La Cour constitutionnelle a rejeté la plainte déposée par le cardinal Dominik Duka contre les théâtres qui avaient présenté en 2018, dans le cadre du festival Le Monde de théâtre Brno, les créations La Malédiction et Notre violence, votre violence du dramaturge croate Oliver Frljic. Des créations volontairement provocatrices et jugées par leurs opposants comme blasphématoires. Pour ces derniers, rappelons-le, c’est une scène où le personnage de Jésus, nu et couronné d’épines, viole une femme musulmane qui posait problème. Le verdict prononcé a permis au chroniqueur de la page culturelle de l’hebdomadaire Respekt de souligner que « la liberté de la création artistique et la liberté d’expression persistent toujours en Tchéquie » et d’ajouter :

'La Malédiction et Notre violence' | Photo: Le Monde de théâtre Brno,  Mladinsko Gledališče/Divadelní svět

« En dépit des tendances conservatrices qui montent en puissance, on peut dire que la Tchéquie demeure un pays où, à la différence de l’Iran, de l’Afghanistan ou de la Russie, les créateurs peuvent dire, écrire, exposer ou jouer ce qu'ils veulent. A condition bien sûr de ne pas violer la loi sur l’interdiction de la diffamation en raison de l’origine, de la race, de l’ethnie ou de la négation de l’Holocauste. La Tchéquie demeure en même temps un pays où personne n’est contraint d'aller voir un tel spectacle ».

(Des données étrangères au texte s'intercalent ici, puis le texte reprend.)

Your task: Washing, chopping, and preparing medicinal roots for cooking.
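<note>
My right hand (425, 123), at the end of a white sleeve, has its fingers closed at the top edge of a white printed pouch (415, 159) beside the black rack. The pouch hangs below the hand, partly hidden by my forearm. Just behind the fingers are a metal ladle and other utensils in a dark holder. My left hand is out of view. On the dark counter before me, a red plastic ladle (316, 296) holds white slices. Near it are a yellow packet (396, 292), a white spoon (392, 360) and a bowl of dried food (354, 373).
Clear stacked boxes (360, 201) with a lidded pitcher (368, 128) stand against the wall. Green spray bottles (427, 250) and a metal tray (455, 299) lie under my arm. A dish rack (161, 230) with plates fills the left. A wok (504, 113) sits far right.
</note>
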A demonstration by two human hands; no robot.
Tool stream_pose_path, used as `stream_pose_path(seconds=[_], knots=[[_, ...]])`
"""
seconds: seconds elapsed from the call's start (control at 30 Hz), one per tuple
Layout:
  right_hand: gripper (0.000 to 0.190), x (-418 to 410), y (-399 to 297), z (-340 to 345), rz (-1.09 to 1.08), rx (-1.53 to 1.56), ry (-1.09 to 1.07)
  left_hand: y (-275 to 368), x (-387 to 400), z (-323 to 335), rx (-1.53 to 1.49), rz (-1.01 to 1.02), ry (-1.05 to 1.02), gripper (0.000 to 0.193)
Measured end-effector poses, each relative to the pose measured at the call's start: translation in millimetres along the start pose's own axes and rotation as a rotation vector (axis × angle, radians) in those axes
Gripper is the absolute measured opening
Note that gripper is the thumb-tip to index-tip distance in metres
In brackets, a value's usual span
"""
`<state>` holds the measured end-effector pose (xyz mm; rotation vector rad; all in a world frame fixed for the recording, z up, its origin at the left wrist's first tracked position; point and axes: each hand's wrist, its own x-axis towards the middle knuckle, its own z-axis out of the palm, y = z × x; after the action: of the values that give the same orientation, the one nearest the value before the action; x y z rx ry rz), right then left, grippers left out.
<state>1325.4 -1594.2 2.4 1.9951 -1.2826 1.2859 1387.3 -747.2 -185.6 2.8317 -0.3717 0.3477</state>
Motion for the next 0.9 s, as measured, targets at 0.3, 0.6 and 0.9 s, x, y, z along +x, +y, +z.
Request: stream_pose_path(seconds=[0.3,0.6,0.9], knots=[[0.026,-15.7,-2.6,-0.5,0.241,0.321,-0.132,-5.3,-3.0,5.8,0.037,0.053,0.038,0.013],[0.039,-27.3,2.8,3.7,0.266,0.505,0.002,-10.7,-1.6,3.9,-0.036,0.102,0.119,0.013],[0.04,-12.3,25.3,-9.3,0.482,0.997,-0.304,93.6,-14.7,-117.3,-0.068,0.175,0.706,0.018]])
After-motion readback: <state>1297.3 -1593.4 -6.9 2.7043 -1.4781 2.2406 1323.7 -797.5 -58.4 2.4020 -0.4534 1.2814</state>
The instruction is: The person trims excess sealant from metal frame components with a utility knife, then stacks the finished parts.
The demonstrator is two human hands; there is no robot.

Le journaliste du magazine rapporte que cette affaire sera achevée de façon symbolique en novembre par une nouvelle création du théâtre Husa na Provázku, un des deux théâtres concernés, qui en évoquera certains motifs clés.

Annie Ernaux, l’écrivaine que les lecteurs tchèques apprennent à connaître

« Une nouvelle fois, le Prix Nobel de littérature a surpris ». C’est ainsi que le quotidien Lidové noviny a commenté la nobélisation de l’écrivaine française Annie Ernaux, la cinquième femme, après Munroo, Alexievitch, Tokarczuk et Glück, à avoir obtenu durant la dernière décennie cette haute distinction. Présentant une brève biographie de la nouvelle lauréate, il a également écrit :

Annie Ernaux | Photo: Michel Euler,  ČTK/AP

« Prioritairement autobiographique, l’œuvre d’Annie Ernaux présente un mélange de belles lettres, d’essais littéraires et de sociologie. Elle est proche d’Edouard Louis, la grande star de la littérature française actuelle. Le roman Les années constitue une synthèse de sa création littéraire, dans lequel le collectif se marie avec l’individuel, les différents moments de l’histoire de la France alternant avec le bilan personnel de la vie d’une femme. Une lecture qui sied parfaitement aux temps agités que nous vivons. »

Le chroniqueur du site Aktualne.cz remarque pour sa part qu'Annie Ernaux est « l’une des écrivaines françaises les plus remarquables ». Mais le public tchèque, comme il le constate, ne connaît qu’une faible partie de son œuvre :

« Il n’y a que La femme gelée et La place, traduites et publiées en 1995, que les lecteurs tchèques ont pu à ce jour connaître de l’œuvre de l’écrivaine française. On peut donc saluer la toute récente parution aux éditions Host de Brno de l’ouvrage Les Années en traduction tchèque. D’autant plus que, par un heureux concours de circonstances, elle arrive en même temps, ou presque, que la nobélisation de son auteure. »

Le site aktualne.cz indique que Prague a eu l’occasion d’accueillir Annie Ernaux en personne à plusieurs reprises déjà. C’est à quelques mois de la chute du régime communiste que l’écrivaine française est venue pour la première fois à Prague pour être par la suite invitée à la foire Le monde du livre.